Wu Meng, Zhou Lu-Qian, Li Shi, Zhao Su, Fan Hui-Jun, Sun Jie-Min, Li Xiao-Nan, Luo Jian, Wang An-Qi, Wu Jian-Ping, Li Xiao-Ying, Zhang Jin-Nong
Department of Respiratory Medicine, Union Hospital of Tongji Medical College, Huazhong University of Science and Technology, Wuhan, China.
State Key Laboratory of Respiratory Disease, Guangzhou Institute of Respiratory Disease, the First Affiliated Hospital of Guangzhou Medical University, Guangzhou, China.
Clin Respir J. 2018 Apr;12(4):1581-1590. doi: 10.1111/crj.12714. Epub 2017 Oct 12.
Physical exercise effectively improves health-related quality of life in patients with chronic obstructive pulmonary disease (COPD). However, application of this medical intervention is problematic, due to poor adherence to the exercise program or unawareness of the significance of this intervention.
To determine whether COPD patients who adopted personal-preferred exercise modalities (PPEMs) for daily training would demonstrate sustained benefits due to improved adherence.
Stable COPD patients were randomly assigned to the daily PPEMs group or the control group (without extra exercise apart from daily life activities). All other treatments were similar. The primary outcome was the health-related quality of life (HRQoL), measured with St. George's Respiratory Questionnaire (SGRQ) score at 12 months. Other measures included the Borg dyspnea score, 6-min walking distance (6MWD) and lung function variables.
The intention-to-treat (ITT) population included 94 patients, 68 of them completed the study protocol over 12 months (the PP-population). A greater decline of SGRQ score (improvement of HRQoL) in the PPEMs group than that in the controls was demonstrated over 12 months (-19.1 vs -9.0 in the ITT population and -19.1 vs -8.7 in the PP population, P ≤ .001 for all comparisons), the reduction exceeded the minimal clinically important difference of ≥ 4 points. The PPEMs group also showed a greater reduction than the control group in Borg score at 12 months in the ITT and the PP population as well (P < .01).
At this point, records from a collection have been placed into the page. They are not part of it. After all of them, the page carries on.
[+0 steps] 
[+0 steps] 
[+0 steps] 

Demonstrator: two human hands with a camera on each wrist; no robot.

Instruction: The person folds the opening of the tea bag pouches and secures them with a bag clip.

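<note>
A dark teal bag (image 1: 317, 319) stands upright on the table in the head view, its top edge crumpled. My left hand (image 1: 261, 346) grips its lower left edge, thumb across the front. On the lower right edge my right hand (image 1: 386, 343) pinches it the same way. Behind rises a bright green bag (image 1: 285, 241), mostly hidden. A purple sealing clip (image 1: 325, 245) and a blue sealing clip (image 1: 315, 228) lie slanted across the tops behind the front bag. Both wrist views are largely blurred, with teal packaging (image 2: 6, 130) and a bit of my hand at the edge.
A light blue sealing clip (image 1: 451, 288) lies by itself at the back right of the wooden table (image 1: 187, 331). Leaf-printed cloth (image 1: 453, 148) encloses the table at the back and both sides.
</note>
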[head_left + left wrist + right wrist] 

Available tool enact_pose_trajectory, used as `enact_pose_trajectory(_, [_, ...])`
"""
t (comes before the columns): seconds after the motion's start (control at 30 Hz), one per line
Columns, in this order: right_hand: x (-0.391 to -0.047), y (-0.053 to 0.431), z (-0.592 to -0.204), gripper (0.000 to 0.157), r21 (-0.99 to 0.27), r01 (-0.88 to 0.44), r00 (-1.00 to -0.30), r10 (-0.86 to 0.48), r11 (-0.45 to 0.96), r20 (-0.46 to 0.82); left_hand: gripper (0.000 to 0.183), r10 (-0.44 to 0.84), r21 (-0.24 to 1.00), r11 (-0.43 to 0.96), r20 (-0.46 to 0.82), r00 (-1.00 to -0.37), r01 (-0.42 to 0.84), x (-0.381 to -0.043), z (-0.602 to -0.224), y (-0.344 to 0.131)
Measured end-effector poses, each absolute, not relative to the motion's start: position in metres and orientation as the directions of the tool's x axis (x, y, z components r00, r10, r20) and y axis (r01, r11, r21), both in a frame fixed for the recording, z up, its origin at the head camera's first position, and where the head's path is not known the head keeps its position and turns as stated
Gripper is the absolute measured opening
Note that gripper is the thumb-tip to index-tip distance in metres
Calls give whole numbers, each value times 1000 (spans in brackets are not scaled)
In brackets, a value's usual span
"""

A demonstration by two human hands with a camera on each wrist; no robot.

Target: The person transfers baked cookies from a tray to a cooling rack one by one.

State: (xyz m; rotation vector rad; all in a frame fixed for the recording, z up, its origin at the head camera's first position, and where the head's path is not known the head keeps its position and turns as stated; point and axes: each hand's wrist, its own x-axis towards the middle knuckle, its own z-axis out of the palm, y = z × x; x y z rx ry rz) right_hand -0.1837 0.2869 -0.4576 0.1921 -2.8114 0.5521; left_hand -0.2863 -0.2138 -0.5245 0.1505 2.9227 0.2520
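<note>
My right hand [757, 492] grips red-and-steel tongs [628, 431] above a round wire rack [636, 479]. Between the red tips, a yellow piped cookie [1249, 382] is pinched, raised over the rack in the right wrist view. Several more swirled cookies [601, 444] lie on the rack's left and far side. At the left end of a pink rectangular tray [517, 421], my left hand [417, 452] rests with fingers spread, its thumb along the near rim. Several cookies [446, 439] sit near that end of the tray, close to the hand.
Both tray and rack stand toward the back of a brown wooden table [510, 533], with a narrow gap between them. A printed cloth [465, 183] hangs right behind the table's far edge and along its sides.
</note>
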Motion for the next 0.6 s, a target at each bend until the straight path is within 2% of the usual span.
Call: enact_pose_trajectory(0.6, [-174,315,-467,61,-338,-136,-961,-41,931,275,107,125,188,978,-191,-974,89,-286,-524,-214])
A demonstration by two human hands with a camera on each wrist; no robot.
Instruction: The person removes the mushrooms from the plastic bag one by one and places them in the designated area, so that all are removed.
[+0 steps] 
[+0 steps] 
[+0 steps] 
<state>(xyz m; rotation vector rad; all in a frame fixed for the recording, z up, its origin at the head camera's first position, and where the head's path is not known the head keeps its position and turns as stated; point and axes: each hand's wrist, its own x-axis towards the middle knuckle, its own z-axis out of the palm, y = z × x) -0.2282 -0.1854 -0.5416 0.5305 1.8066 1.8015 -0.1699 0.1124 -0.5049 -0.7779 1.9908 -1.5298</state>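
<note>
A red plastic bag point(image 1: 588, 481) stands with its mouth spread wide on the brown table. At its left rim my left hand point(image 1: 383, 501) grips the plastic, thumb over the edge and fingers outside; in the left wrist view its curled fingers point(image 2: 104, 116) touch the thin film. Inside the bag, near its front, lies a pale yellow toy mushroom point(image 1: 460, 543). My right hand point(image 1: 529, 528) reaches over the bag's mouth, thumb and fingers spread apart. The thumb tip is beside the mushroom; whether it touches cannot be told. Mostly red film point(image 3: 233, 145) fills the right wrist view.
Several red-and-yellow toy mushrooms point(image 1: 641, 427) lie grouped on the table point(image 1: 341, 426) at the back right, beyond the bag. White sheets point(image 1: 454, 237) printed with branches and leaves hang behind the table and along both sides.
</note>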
No significant improvement was found in 6MWD or in lung function variables.
COPD patients could benefit from extra daily PPEMs, and the gain may sustain at least for 1 year.
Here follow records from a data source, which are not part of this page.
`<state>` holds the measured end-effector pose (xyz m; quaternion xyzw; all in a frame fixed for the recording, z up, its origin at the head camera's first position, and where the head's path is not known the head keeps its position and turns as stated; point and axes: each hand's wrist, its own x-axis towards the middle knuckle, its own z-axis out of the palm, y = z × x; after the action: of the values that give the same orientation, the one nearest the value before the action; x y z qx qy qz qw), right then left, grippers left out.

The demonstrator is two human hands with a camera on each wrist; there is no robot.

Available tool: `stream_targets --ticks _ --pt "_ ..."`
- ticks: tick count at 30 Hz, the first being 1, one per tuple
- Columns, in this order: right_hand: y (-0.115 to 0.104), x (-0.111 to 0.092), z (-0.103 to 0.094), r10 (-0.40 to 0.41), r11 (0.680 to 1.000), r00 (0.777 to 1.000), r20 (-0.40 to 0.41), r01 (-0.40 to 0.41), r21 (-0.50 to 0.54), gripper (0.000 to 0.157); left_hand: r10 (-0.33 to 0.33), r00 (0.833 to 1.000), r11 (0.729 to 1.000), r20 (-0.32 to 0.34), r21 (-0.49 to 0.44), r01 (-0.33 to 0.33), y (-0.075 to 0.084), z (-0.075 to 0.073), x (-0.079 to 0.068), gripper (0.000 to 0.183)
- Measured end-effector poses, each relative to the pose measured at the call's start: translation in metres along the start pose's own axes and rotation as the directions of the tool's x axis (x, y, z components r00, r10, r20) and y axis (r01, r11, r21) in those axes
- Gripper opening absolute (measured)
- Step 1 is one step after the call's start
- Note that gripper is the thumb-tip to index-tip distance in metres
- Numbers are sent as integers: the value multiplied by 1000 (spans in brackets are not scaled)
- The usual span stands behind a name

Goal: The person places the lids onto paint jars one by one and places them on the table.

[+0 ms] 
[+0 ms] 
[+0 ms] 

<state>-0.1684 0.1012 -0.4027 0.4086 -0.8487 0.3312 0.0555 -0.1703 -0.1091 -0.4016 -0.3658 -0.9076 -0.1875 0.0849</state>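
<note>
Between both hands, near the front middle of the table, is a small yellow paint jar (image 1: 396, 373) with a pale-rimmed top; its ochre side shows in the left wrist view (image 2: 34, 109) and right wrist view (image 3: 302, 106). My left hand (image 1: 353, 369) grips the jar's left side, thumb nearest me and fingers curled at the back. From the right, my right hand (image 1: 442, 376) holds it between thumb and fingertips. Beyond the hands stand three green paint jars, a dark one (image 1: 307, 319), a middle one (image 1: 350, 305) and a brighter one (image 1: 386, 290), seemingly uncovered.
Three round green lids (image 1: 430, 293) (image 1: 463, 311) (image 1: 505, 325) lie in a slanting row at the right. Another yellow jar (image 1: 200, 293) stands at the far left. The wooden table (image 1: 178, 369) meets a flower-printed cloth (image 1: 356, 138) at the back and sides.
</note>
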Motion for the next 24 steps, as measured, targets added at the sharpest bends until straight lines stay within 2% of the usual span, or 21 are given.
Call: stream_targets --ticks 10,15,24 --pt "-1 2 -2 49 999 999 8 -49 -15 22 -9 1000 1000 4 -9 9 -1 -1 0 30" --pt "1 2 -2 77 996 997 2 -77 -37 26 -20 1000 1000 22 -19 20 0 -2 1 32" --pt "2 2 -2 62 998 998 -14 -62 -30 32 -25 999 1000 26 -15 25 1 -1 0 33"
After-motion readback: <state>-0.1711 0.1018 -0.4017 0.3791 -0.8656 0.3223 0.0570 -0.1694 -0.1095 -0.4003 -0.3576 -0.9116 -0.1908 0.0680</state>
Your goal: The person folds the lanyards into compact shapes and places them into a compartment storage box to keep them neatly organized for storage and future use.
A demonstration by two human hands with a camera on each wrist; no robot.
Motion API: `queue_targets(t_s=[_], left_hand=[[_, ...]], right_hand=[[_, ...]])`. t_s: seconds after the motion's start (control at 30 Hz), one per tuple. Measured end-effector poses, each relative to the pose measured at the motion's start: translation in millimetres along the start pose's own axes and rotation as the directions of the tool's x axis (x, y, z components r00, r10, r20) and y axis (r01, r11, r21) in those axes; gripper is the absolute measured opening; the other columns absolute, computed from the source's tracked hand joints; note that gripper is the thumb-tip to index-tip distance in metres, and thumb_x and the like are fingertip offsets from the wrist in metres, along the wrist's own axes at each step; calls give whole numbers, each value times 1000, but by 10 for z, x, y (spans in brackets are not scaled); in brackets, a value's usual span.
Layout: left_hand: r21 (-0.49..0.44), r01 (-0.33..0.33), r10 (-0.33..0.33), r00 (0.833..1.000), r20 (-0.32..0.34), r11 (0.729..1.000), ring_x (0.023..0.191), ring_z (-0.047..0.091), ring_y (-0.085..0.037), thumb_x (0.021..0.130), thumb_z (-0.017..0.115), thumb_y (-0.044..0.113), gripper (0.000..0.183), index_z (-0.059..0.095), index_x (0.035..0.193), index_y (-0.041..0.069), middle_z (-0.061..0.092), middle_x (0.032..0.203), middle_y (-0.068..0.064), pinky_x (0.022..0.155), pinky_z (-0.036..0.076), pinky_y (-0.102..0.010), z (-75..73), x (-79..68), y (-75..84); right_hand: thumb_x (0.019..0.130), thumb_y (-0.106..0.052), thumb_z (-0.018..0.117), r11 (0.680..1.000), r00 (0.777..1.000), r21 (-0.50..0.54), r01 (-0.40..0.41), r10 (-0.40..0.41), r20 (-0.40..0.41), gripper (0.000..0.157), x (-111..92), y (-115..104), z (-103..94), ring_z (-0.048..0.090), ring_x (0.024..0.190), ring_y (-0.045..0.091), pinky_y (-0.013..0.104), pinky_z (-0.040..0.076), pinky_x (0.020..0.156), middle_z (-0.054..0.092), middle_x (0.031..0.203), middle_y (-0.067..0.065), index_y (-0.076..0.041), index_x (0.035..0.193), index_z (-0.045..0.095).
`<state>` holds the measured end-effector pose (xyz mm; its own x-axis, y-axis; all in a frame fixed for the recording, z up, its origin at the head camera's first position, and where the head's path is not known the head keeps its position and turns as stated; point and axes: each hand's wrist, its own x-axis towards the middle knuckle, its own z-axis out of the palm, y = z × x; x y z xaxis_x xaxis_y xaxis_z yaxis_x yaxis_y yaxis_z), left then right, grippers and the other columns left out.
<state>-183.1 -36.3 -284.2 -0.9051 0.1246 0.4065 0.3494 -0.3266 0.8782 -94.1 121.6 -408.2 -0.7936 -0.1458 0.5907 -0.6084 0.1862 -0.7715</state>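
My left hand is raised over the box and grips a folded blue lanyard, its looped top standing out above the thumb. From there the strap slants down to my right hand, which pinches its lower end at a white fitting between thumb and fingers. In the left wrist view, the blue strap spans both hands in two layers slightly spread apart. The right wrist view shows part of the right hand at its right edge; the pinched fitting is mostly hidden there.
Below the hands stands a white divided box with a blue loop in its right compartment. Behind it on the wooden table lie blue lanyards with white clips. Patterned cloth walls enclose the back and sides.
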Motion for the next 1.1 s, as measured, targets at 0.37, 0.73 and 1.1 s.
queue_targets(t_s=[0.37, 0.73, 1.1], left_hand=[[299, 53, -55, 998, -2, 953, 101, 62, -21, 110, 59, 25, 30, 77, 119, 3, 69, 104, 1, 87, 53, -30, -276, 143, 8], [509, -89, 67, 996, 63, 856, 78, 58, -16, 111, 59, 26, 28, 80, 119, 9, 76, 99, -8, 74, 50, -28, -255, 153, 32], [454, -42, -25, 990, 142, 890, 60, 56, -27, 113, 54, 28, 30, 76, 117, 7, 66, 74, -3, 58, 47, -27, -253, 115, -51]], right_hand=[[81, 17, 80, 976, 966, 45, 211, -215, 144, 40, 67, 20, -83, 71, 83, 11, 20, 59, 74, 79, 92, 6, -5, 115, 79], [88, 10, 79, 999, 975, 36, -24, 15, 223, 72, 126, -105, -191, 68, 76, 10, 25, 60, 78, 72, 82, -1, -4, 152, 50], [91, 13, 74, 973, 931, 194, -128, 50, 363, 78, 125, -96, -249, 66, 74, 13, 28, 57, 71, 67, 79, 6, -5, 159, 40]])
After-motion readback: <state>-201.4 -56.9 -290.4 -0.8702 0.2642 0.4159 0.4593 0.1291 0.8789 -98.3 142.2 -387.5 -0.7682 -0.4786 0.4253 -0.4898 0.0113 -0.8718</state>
体育锻炼能有效改善慢性阻塞性肺疾病(COPD)患者与健康相关的生活质量。然而,由于对运动计划的依从性差或未意识到这种干预措施的重要性,这种医学干预的应用存在问题。
确定采用个人偏好运动方式(PPEMs)进行日常训练的COPD患者是否会因依从性提高而获得持续益处。
将稳定期COPD患者随机分为每日PPEMs组或对照组(除日常生活活动外无额外运动)。所有其他治疗均相似。主要结局是12个月时用圣乔治呼吸问卷(SGRQ)评分衡量的与健康相关的生活质量(HRQoL)。其他测量指标包括Borg呼吸困难评分、6分钟步行距离(6MWD)和肺功能变量。
意向性分析(ITT)人群包括94例患者,其中68例在12个月内完成了研究方案(PP人群)。在12个月期间,PPEMs组的SGRQ评分下降幅度更大(HRQoL改善),高于对照组(ITT人群中分别为-19.1和-9.0,PP人群中分别为-19.1和-8.7,所有比较P≤0.001),下降幅度超过了≥4分的最小临床重要差异。在ITT和PP人群中,PPEMs组在12个月时的Borg评分也比对照组下降幅度更大(P<0.01)。6MWD或肺功能变量未发现显著改善。
COPD患者可从每日额外的PPEMs中获益,且这种获益可能至少持续1年。